DE L'HERBE ET DE BETON
- Clara Fuchs
- 1 déc. 2020
- 3 min de lecture
Dernière mise à jour : 12 juin 2024
LE JARDIN, UNE NATURE ARCHITECTURÉE
01 DECEMBRE 2020 | CLARA FUCHS
Ne pas narrer et ne pas exprimer Ne pas être concerné par le contemporain ou le traditionnel Ni se débattre pour être original L’important est de lancer un fil de plomb dans les profondeurs de mon être Vers le bas subrepticement Dans la grotte de mon existence comblée des choses du monde, Je descends à tâtons. [1]
Quelque part au nord de Kyoto, caché dans le quadrillage régulier des rues, un jardin. Mais attention, le terme est à comprendre dans son sens large. Au Jardin des Beaux-Arts, pas l’ombre d’un arbre, pas un bruissement de feuille – seul le béton se cultive.
Il existe au Japon une hiérarchie en trois degrés dans la composition de toute chose héritée de l’art de la calligraphie. Shin est la forme régulière, la plus humainement aboutie aussi – Shin est la règle. So est son pendant naturel, la forme « herbacée », ainsi surnommée par la souplesse que la rapidité du tracé a su lui insuffler. Dans so siège la sensibilité, la trace de l’homme qui conçoit. Gyo, enfin, est la forme intermédiaire, sans rigidité formelle ni toutefois de fantaisie. En d’autres termes, shin est la maitrise de l’art quand so est l’art fait sien.

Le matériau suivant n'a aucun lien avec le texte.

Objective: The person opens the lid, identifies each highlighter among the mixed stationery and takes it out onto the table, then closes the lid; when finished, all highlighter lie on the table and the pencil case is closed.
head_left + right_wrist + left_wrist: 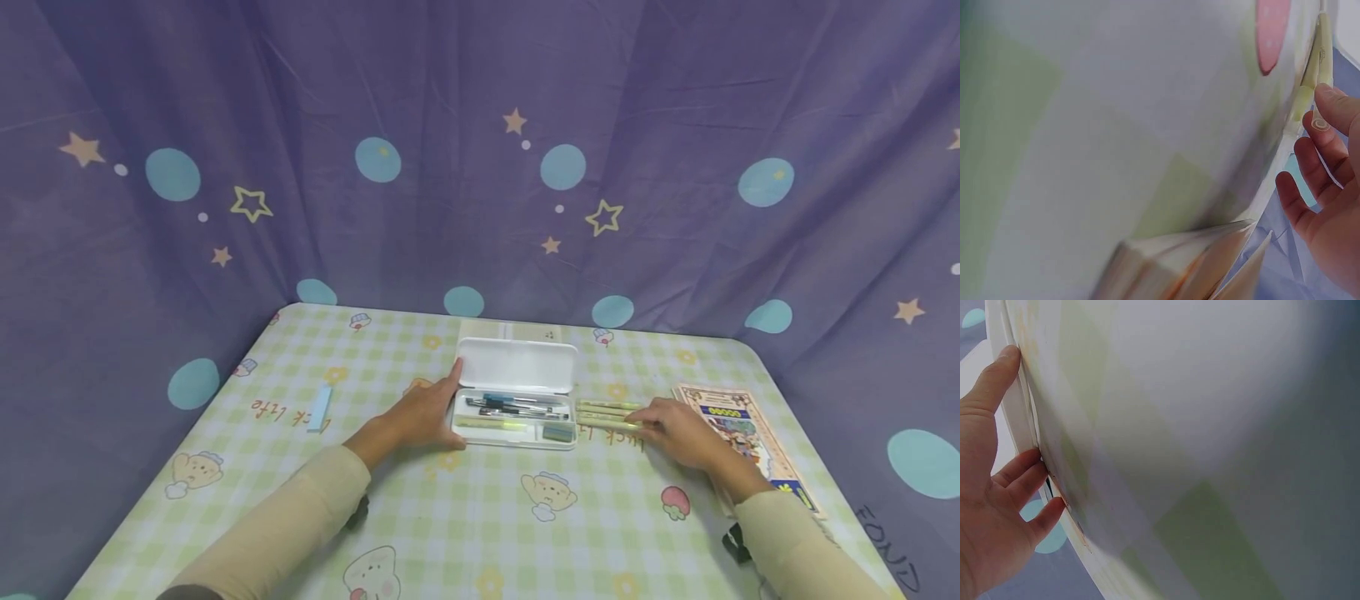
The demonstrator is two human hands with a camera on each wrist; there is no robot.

À travers cet ordonnancement, se dessine la capacité d’une même chose à revêtir des formes bien différentes. L’enjeu de l’évocation réside alors moins dans la représentation de cette chose, que dans l’expression de son essence.
Dans l’Eden biblique, le jardin trouve sa source dans l’union de l’homme avec la terre. Et la main d’Adam, sommée de « cultiver et [de] garder » [2] ce paradis terrestre, porte toute la responsabilité de l’équilibre de ce mariage. Sans cadre humain, le jardin devient une friche ; sans ce jardin nourricier, l’homme est en péril. Dans l’Eden, Adam est au centre et règne en maître sur ce « verger ». L’Eden, ou plutôt l’essence de la nature représentée par l’Eden, est la vie, immense dans son abondance, mais également dans sa fragilité.
Dans l’imaginaire japonais, le jardin est une abstraction qui ne s’attache pas à la réalité physique de la nature, mais plutôt à sa réalité absolue. En ce sens, l’absence de végétal ne l’éloigne en aucun cas du principe même de nature. Au contraire, la minéralité le rend immuable ; ni les saisons, ni le temps qui passe ne s’y accrochent, le jardin est un espace du présent permanent.
Que reste-t-il alors ? Des pierres et de l’eau – l’immobile et le dynamique.
C’est dans cette dualité que se construit le Jardin des Beaux-Arts. Comme une île de béton à la dérive, il dessine une union entre homme et nature, entre site et intérieur ; le nœud de cette alliance étant sa propre architecture. D’un geste minéral, le jardin complète son site – le termine. Il dessine un paysage, son propre paysage, en faisant sien le ciel, en faisant sien le vent, en faisant sienne la lumière.
Dans les jardins, il me semble que l'œuvre majeure est la nature, et celle de l'homme une invitée parmi elle. [3]
Contre les murs absurdes de la ville bruyante, ceux du jardin se dressent humblement. Défiant les règles élémentaires de la physique, le béton s’envole. Doucement, l’architecture met le corps à genoux et propose aux yeux libérés de ses visiteurs la couleur du ciel. Sur les eaux calmes, se reflète cette nature oubliée de nos villes.